# Civil War Revolution



## AlexanderKira (Mar 26, 2013)

So been kicking around a story idea, don't know exactly what it is yet. I have pretty much decided on a Alternate History type of thing. I have it as it is with focusing mainly on a wealthy southern Family, probably located in either Virginia or Tennessee, major points of battle in the war, and they are all well learnt in magic. (Haven't decided what kind of magic yet) Except for the youngest, who takes to learn a separate sort of magic from a family slave, basically they are rich from the South's Cotton movement, take away the slaves, take away the cotton production drastically, so they, mainly the father, is desperate to maintain the wealth.

      I need reasons, or tell me if it's completely stupid, if they frame the United States against Great Britain, where they supply soldiers and supplies to the Confederacy. Drastically changing the war, don't know where to go from there. But how plausible is it? Love to know if any of you guys are history buffs, what exactly the U.S. would have to do to piss Britain off enough to help the South. Thanks for any feedback!


----------



## The Unseemly (Mar 26, 2013)

AlexanderKira said:


> I need reasons, or tell me if it's completely stupid, if they frame the United States against Great Britain, where they supply soldiers and supplies to the Confederacy. Drastically changing the war, don't know where to go from there. But how plausible is it?

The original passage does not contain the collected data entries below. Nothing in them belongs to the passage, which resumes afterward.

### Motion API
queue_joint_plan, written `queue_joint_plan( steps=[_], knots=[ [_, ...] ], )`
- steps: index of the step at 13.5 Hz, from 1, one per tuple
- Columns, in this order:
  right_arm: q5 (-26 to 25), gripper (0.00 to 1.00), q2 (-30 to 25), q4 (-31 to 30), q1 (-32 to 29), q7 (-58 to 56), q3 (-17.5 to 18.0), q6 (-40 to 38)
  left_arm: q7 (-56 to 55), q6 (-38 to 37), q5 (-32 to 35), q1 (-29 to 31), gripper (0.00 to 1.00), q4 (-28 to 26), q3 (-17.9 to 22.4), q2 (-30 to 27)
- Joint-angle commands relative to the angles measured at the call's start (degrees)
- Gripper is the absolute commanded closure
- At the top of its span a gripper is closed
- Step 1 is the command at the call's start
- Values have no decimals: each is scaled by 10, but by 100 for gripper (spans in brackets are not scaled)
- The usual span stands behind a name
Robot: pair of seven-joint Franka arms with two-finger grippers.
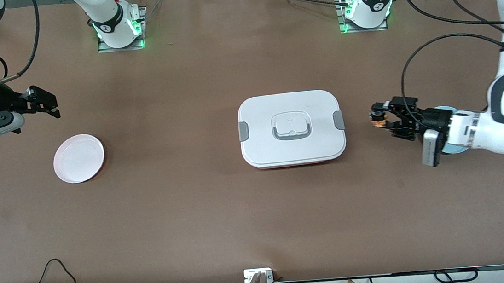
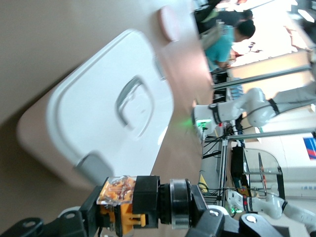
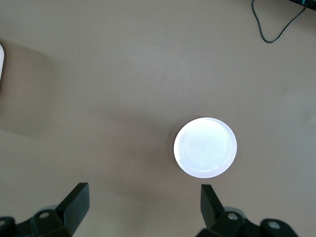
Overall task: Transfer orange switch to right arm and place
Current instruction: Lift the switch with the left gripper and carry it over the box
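Observation:
My left gripper (image 1: 382, 120) is shut on the orange switch (image 1: 377, 123), a small black part with an orange body. It holds the switch in the air over bare table, between the white box and a light blue plate. In the left wrist view the switch (image 2: 118, 197) sits clamped between the fingers of the left gripper (image 2: 143, 210). My right gripper (image 1: 47, 104) is open and empty, up over the table at the right arm's end, near the pink plate (image 1: 79, 158). The right wrist view shows the right gripper (image 3: 143, 196) with its fingers spread wide and the pink plate (image 3: 205, 147) below.
A white lidded box (image 1: 291, 127) with grey clips sits mid-table; it also shows in the left wrist view (image 2: 98, 118). A light blue plate (image 1: 444, 109) lies partly hidden under the left arm's wrist. Cables run along the table edge nearest the front camera.

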Motion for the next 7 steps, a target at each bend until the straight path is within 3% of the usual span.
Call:
queue_joint_plan(
  steps=[1,4,7],
  knots=[
    [18,0,5,1,-1,-6,5,11,155,49,-65,0,86,-38,-38,7],
    [84,0,6,5,-8,-8,-5,13,346,97,-125,-39,87,-39,-44,13],
    [64,0,4,8,-2,-6,-1,10,502,160,-140,-41,91,-40,-76,5]
  ],
)
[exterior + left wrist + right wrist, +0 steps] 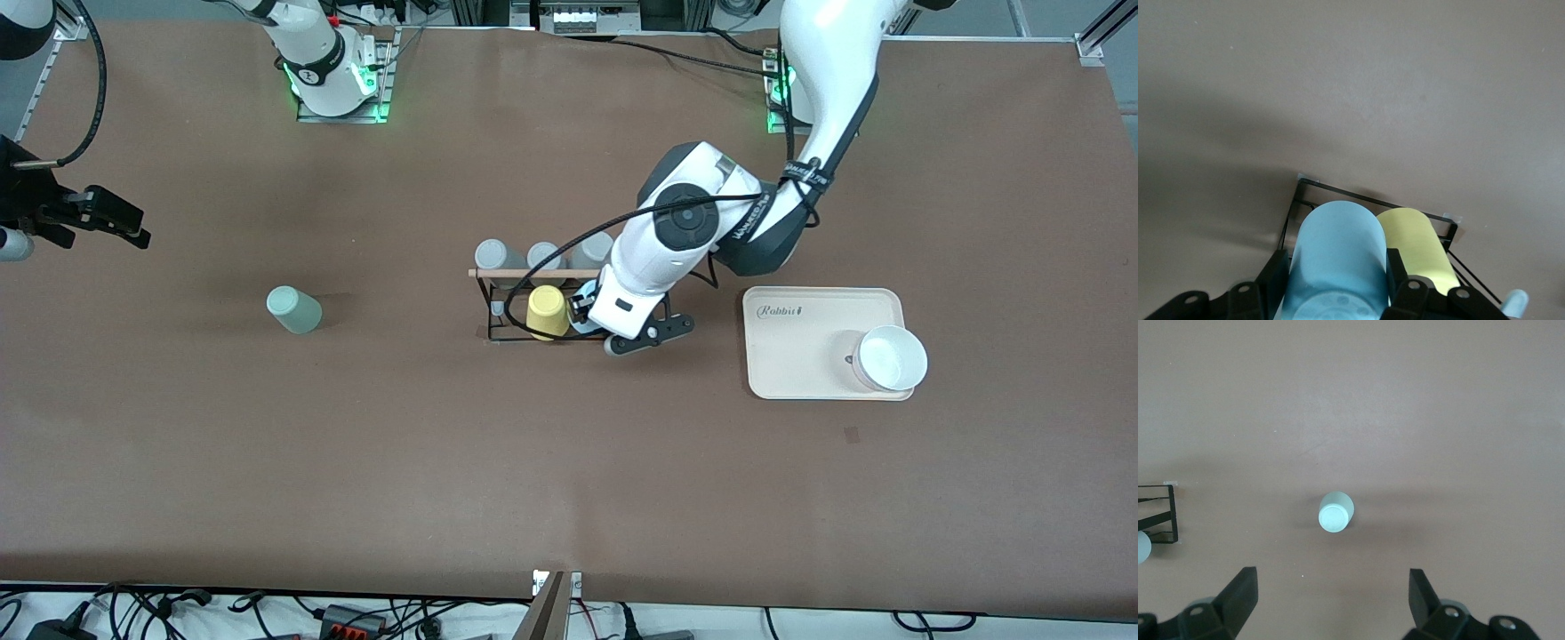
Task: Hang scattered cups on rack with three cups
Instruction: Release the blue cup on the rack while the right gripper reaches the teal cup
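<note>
The left hand (589, 313) is over the rack (507, 307), its fingers (1401, 270) pressed against the two sides of the blue cup (1335, 257). That cup's long axis runs out from the hand over the rack's black wire base, just beside the yellow cup (548, 311), which sits on a peg and tilts a little.

Counted from the front camera's edge of the table (569, 480) toward the robots' bases: one white bowl (890, 357) stands at a corner of the one cream tray (800, 342), toward the left arm's end. Next come the blue and yellow cups in the rack's nearer row, one of each, and the one mint-green cup (294, 310), which stands alone on the table well apart from the rack, toward the right arm's end. The right wrist view shows a flat closed end on top of it, so it appears to stand upside down with its long axis upright. Farther still, three grey cups (542, 258) sit in a row along the rack's wooden rod (533, 273), each with a flat end up.

The right hand (107, 216) waits over the table's edge at the right arm's end, its fingers (1238, 597) spread wide with nothing between them.
</note>
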Motion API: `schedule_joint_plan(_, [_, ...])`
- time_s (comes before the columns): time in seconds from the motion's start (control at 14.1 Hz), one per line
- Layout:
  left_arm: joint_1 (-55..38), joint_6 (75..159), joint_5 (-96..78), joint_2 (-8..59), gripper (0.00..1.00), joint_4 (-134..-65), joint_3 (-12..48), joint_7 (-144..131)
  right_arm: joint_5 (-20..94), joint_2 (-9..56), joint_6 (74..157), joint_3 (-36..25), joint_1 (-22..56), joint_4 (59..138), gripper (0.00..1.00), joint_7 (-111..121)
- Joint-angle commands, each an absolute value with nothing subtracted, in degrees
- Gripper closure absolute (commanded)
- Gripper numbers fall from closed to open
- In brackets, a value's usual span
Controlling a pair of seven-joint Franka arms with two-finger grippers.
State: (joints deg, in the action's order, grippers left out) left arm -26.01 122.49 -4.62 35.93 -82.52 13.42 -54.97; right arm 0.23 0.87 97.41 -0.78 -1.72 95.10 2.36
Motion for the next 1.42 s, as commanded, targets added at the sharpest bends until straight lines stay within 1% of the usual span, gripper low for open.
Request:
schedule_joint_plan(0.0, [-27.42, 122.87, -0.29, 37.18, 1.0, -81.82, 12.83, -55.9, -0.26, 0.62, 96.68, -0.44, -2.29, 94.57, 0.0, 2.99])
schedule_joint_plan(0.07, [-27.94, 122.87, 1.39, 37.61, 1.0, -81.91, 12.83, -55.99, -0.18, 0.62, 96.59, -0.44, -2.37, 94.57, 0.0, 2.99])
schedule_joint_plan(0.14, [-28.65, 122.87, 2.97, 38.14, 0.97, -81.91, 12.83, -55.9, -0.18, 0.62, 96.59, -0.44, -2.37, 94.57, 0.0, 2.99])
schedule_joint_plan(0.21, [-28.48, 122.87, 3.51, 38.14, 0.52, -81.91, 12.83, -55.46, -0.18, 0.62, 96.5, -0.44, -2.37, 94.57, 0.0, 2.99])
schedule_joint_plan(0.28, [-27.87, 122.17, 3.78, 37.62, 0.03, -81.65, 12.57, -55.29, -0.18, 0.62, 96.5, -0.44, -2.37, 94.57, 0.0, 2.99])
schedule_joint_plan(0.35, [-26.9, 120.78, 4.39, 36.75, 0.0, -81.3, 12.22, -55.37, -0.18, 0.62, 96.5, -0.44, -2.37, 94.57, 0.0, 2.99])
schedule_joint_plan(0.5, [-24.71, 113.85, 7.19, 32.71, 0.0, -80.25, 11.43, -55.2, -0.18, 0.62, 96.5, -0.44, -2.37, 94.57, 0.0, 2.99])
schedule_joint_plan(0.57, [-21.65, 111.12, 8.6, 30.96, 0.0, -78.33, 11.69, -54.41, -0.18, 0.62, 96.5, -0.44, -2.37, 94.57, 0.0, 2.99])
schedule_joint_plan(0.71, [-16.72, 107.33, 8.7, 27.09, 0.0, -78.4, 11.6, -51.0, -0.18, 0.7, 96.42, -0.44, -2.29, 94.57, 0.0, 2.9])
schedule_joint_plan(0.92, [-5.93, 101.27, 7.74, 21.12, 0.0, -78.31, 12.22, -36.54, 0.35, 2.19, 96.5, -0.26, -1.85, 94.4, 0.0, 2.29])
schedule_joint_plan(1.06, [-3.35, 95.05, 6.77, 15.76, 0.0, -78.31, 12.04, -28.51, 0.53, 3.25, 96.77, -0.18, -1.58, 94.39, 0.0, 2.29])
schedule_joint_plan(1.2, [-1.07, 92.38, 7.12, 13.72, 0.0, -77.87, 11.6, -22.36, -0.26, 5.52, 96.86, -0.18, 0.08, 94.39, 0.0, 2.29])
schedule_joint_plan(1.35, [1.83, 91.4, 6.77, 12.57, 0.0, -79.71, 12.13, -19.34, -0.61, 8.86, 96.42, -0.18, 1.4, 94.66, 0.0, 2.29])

Love to know if any of you guys are history buffs, what exactly the U.S. would have to do to piss Britain off enough to help the South. Thanks for any feedback!



This is actually quite an interesting point, because it's actually not that clear whether or not there was internal power-grabbers who wished to frame US against Great Britain (or so I've heard). There was, however, an awful lot of propaganda on the US side of things, mainly involving how "the so-called motherland only takes from us, but no give." 

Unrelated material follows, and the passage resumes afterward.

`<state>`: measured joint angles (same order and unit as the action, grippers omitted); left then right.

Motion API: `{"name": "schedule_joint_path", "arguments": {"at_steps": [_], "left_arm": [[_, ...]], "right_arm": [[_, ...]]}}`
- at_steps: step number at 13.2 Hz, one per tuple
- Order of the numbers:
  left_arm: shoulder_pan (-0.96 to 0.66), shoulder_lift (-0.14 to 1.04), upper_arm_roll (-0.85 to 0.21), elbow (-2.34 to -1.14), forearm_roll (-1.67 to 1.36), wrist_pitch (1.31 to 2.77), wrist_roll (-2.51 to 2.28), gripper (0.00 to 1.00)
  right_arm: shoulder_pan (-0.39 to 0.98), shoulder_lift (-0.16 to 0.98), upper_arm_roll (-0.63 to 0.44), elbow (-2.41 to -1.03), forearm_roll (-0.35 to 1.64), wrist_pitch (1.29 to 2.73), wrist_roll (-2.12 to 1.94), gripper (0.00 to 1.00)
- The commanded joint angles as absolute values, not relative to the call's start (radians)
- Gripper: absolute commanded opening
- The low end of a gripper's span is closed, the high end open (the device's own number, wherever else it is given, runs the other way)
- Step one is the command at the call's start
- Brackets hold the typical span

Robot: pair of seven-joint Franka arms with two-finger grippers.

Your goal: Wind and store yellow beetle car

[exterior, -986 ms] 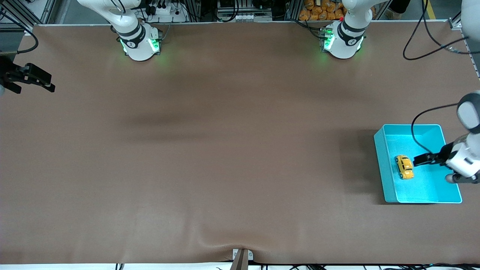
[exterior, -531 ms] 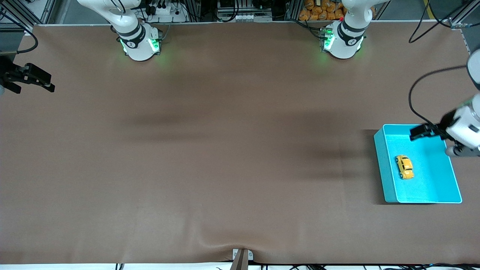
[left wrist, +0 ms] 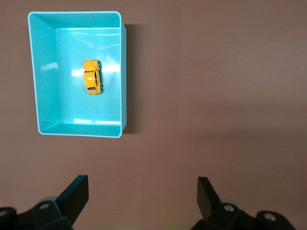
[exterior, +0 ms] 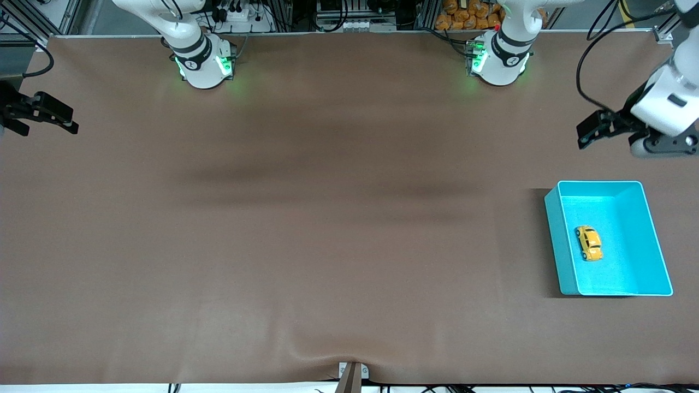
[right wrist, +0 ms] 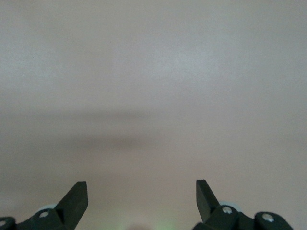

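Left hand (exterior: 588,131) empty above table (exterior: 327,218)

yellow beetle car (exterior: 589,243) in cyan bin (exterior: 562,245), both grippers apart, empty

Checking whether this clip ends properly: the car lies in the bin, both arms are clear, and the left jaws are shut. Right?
Not quite. The left gripper has its jaws open, as the left wrist view shows. The car does lie in the bin, and both arms are clear, the right gripper waiting over the table's end.

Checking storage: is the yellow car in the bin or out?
In: the yellow beetle car sits on the cyan bin's floor.
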<state>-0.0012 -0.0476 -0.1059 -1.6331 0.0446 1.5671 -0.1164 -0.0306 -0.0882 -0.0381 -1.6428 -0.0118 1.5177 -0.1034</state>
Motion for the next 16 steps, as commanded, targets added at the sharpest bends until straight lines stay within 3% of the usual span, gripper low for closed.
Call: {"name": "schedule_joint_path", "arguments": {"at_steps": [1,8,16], "left_arm": [[-0.017,-0.058,-0.081,-1.589,-0.012,1.508,-0.109,1.00],[-0.063,-0.061,-0.038,-1.539,0.000,1.420,-0.037,1.00],[-0.060,-0.043,-0.029,-1.540,-0.046,1.486,-0.058,1.00]], "right_arm": [[-0.040,-0.084,-0.040,-1.621,-0.005,1.497,-0.100,1.00],[-0.040,-0.084,-0.040,-1.606,-0.005,1.456,-0.097,1.00],[-0.038,-0.078,-0.038,-1.606,0.000,1.456,-0.097,1.00]]}}
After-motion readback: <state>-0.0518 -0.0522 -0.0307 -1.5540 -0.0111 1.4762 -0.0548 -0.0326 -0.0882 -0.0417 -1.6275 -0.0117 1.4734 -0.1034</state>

I'm not too much of a history buff as far as your second question is concerned (especially history revolving around the American revolution), so I'll be honest and say I can't answer your second question.

Indeed: :google:


----------



## CupofJoe (Mar 26, 2013)

There were strong sympathies in parts of the UK for the southern states. They supplied the UK with cotton, sugar and tobacco [and probably lots of other things], while the north was [accurately] seen more of an economic threat to the British Empire...
I think the sympathies went as far as "customs searches" and "health quarantines" of northern ships if they were caught around West Africa or the Mediterranean.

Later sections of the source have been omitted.